§ EXERCISE:
Beginning with the first line of the data below, extract each line up to and including the one containing "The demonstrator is". Copy them exactly and add nothing.

§ STORED DATA:
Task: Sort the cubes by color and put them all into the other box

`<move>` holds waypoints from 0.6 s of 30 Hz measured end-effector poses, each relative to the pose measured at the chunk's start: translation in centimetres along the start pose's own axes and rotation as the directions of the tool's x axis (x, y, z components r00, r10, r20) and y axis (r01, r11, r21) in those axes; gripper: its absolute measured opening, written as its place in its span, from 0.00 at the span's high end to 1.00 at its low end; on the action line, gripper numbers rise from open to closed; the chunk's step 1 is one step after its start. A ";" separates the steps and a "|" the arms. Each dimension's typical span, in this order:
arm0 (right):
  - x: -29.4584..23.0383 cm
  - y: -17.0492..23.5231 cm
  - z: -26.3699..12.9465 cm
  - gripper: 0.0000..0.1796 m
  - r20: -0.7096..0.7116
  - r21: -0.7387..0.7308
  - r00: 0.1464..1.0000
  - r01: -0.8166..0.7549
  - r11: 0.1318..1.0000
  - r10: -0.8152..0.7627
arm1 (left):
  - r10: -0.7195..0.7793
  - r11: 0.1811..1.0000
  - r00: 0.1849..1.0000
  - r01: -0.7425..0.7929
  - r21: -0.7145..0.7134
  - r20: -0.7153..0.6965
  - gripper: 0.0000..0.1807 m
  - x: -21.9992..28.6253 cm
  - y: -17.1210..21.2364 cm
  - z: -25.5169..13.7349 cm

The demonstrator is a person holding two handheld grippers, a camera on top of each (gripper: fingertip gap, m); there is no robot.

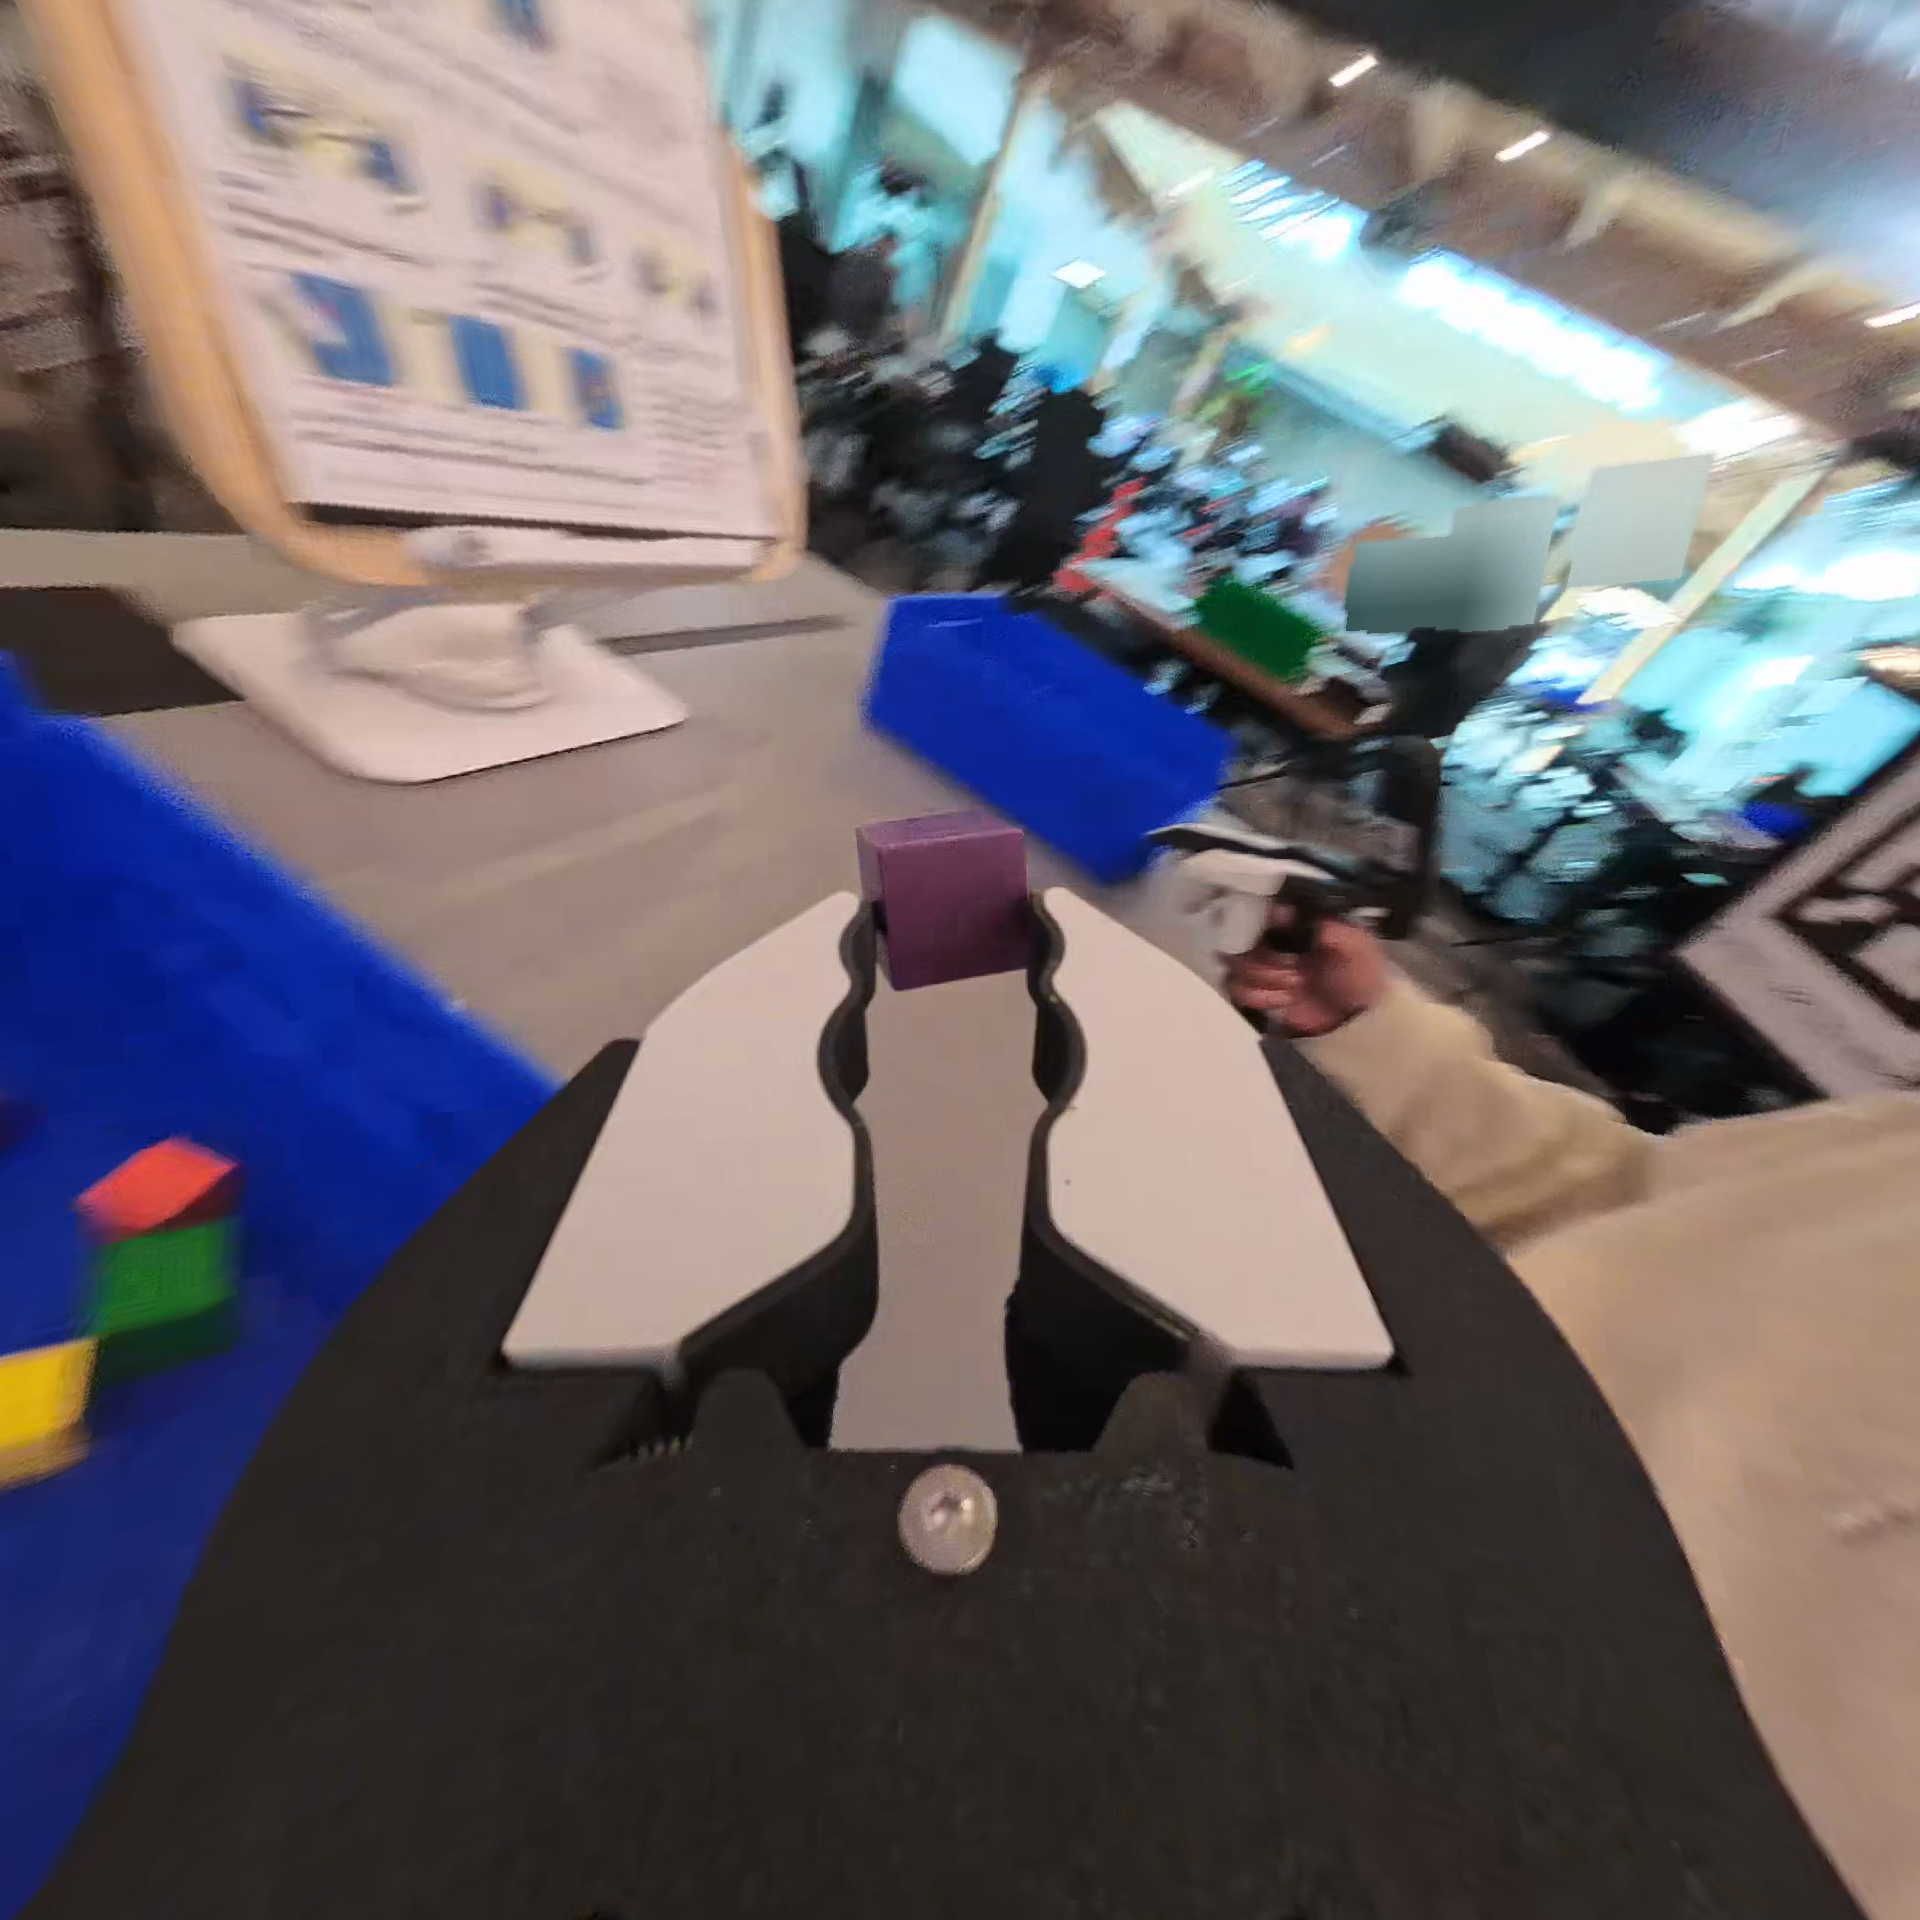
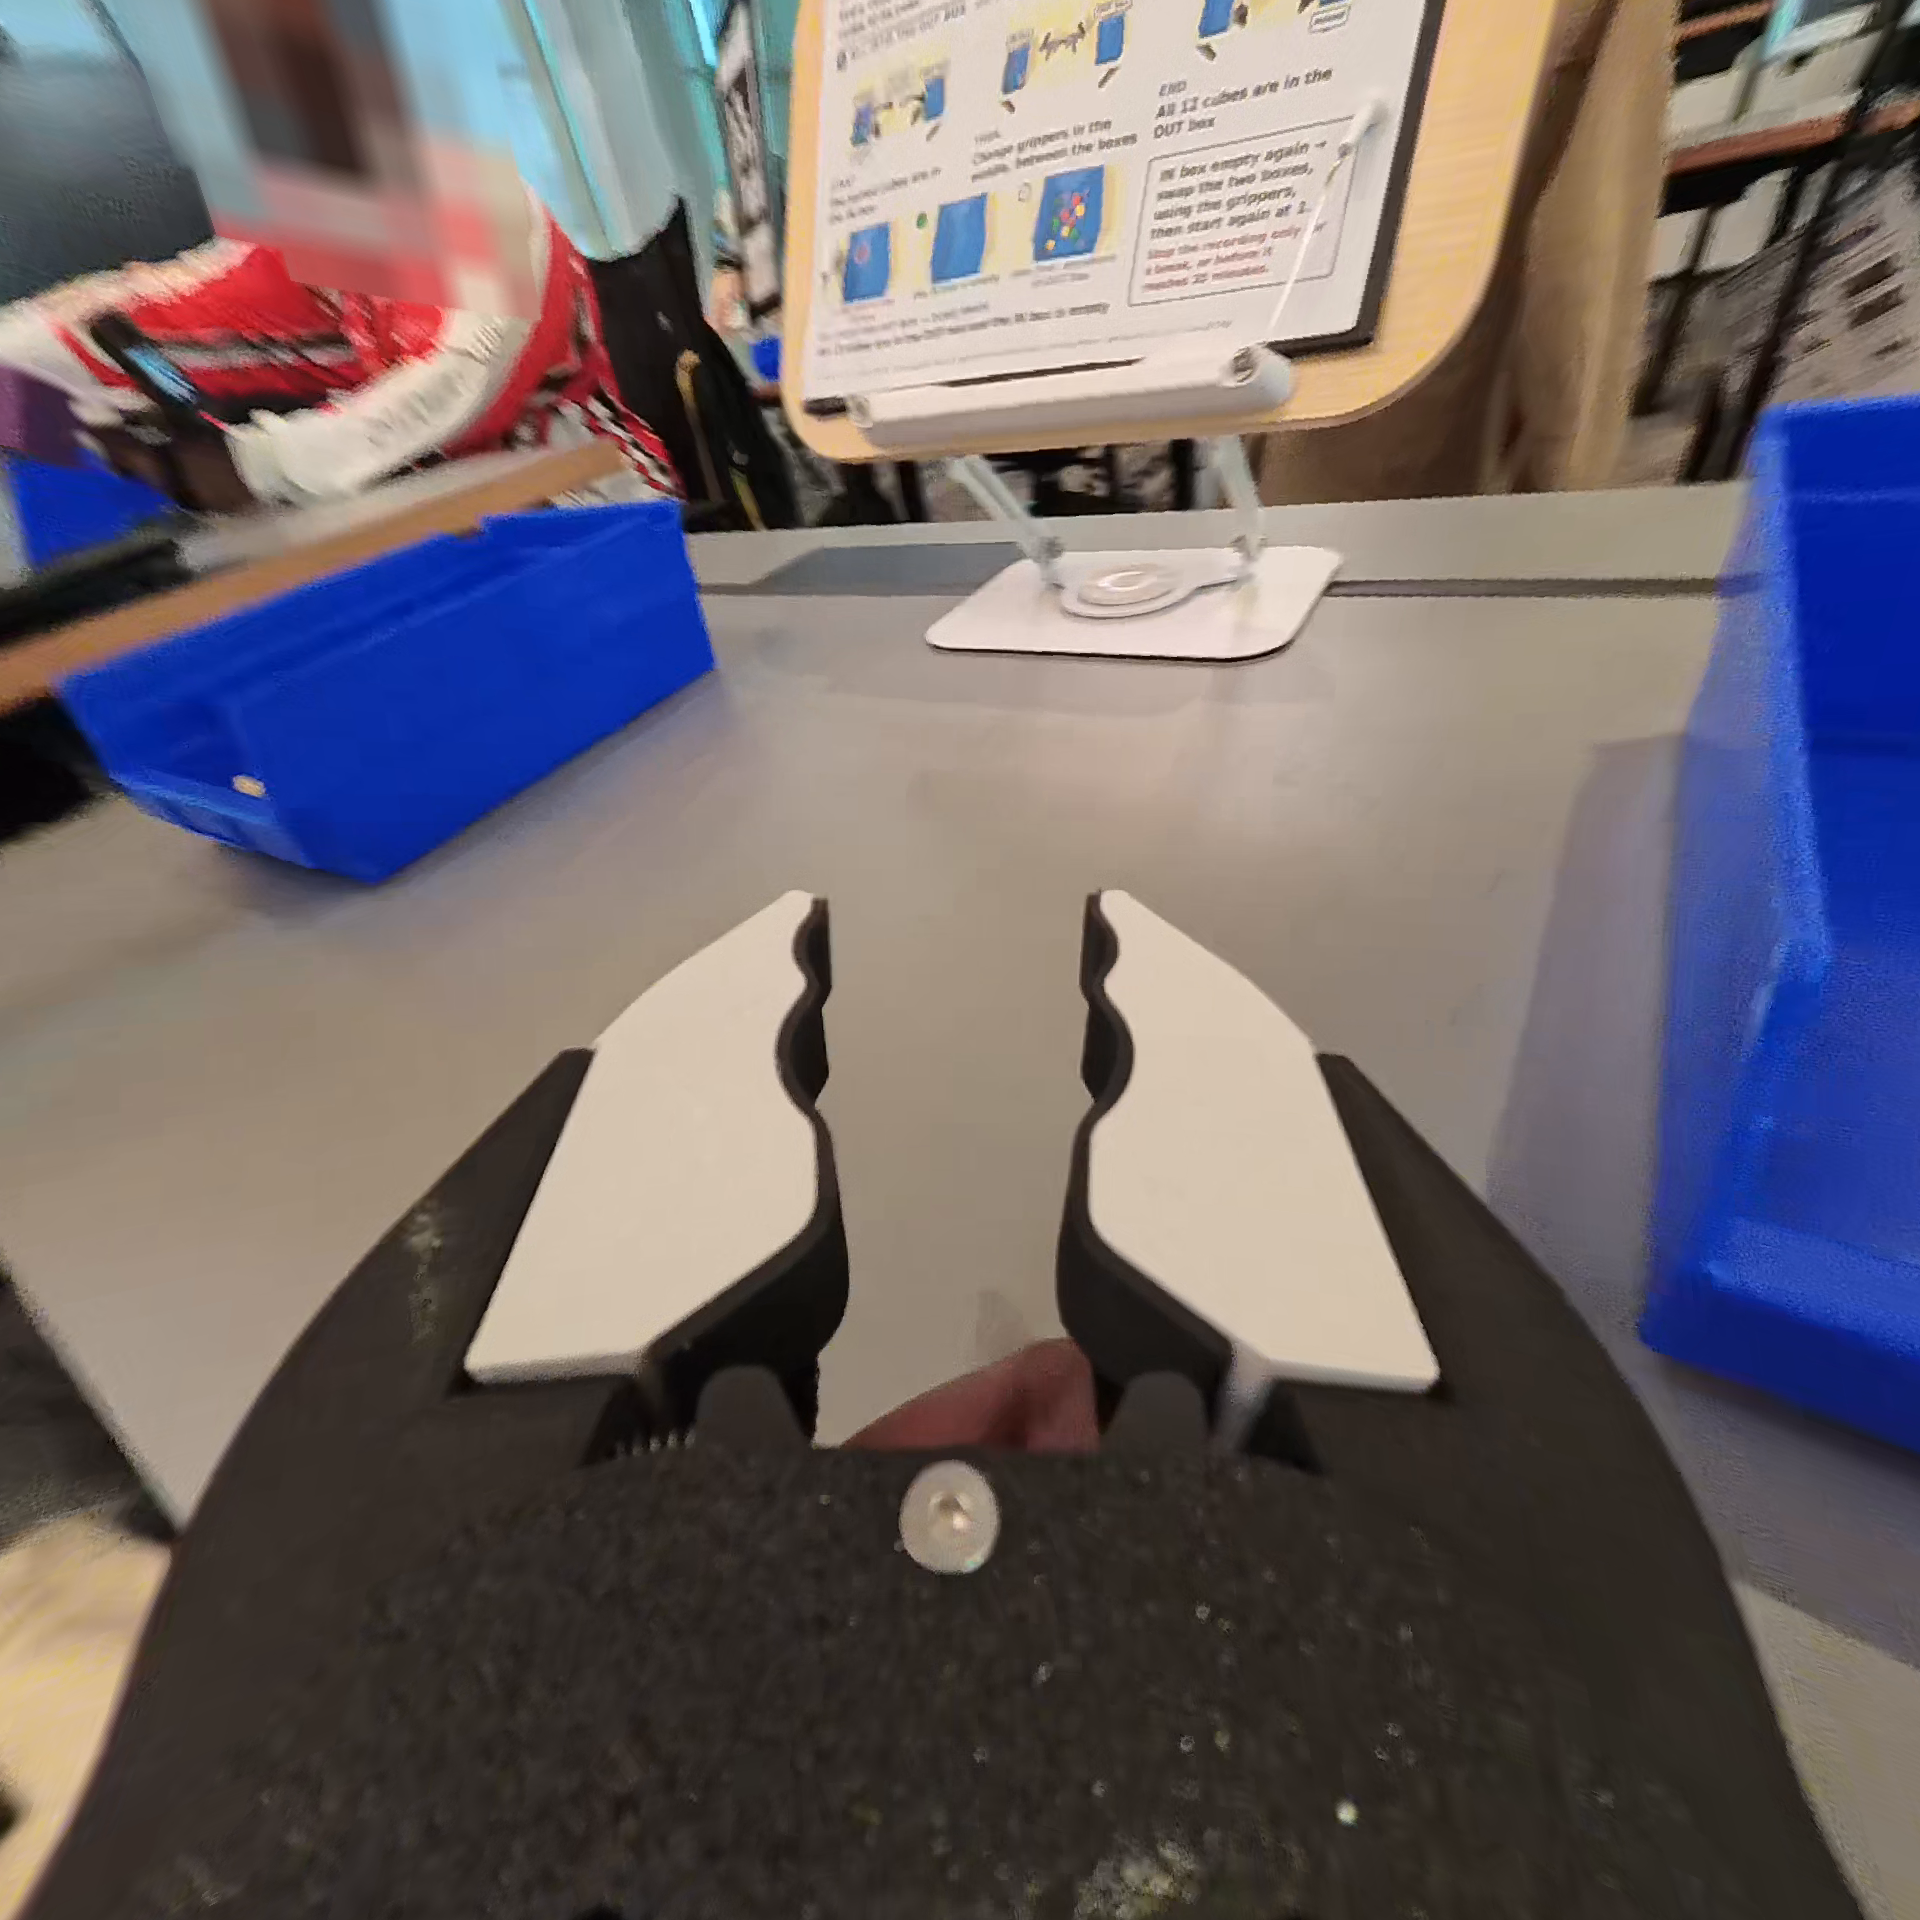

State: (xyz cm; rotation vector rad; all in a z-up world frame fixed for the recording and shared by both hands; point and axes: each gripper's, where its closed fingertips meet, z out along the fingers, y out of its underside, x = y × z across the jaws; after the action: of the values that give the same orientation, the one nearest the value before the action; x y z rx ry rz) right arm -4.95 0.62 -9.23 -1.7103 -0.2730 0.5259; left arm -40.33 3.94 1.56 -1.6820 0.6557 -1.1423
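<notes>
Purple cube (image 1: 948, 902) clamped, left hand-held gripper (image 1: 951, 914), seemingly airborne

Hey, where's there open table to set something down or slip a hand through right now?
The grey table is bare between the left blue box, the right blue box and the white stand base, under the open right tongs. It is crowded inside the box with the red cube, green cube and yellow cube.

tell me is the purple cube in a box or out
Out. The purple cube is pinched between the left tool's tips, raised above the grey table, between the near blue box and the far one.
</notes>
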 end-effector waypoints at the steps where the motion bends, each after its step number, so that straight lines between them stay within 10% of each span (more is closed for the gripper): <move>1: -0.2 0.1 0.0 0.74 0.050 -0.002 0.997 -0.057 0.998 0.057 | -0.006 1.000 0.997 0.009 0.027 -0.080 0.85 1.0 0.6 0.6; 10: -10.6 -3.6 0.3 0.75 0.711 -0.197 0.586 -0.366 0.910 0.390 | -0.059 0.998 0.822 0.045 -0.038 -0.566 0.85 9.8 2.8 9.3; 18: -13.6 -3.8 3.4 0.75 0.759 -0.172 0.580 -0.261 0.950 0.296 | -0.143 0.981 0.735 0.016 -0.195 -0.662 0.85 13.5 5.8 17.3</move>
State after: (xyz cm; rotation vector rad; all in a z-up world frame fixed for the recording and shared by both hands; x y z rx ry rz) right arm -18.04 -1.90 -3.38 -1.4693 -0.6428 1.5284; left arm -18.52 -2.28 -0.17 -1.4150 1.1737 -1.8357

§ TASK RESULT:
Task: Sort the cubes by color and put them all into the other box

`<move>` holds waypoints from 0.6 s of 30 Hz measured end-effector poses, each relative to the pose measured at the chunk's start: translation in centimetres along the start pose's own axes and rotation as the directions of the tool's x axis (x, y, z components r00, r10, r20) and y axis (r01, r11, r21) in those axes; gripper: its absolute measured opening, written as its place in its span, from 0.00 at the span's high end to 1.00 at its low end; on the action line, gripper numbers rise from open to closed; the chunk's step 1 is one step after its start. A ";" separates the steps and a "|" the arms. Each dimension's typical span, in this order:
arm0 (right):
  - x: -29.4584..23.0383 cm
  - y: -17.0492..23.5231 cm
  - z: -26.3699..12.9465 cm
  - gripper: 0.0000..0.1796 m
  - r20: -0.7096..0.7116
  - r21: -0.7387..0.7308
  - r00: 0.1464..1.0000
  - r01: -0.8166..0.7549
  - r11: 0.1318..1.0000
  - r10: -0.8152..0.7627
arm1 (left):
  - r10: -0.7195..0.7793
  - r11: 0.1811..1.0000
  - r00: 0.1849..1.0000
  - r01: -0.7425..0.7929
  - r21: -0.7145..0.7134
  - r20: -0.7153..0.6965
  - gripper: 0.0000..0.1807 m
  - x: -21.9992..28.6253 cm
  - y: -17.1210..21.2364 cm
  - z: -25.5169..13.7349 cm

The demonstrator is a person holding two handheld grippers, a camera on top of each (gripper: fingertip gap, m); there is no robot.

Output for the exercise is now complete.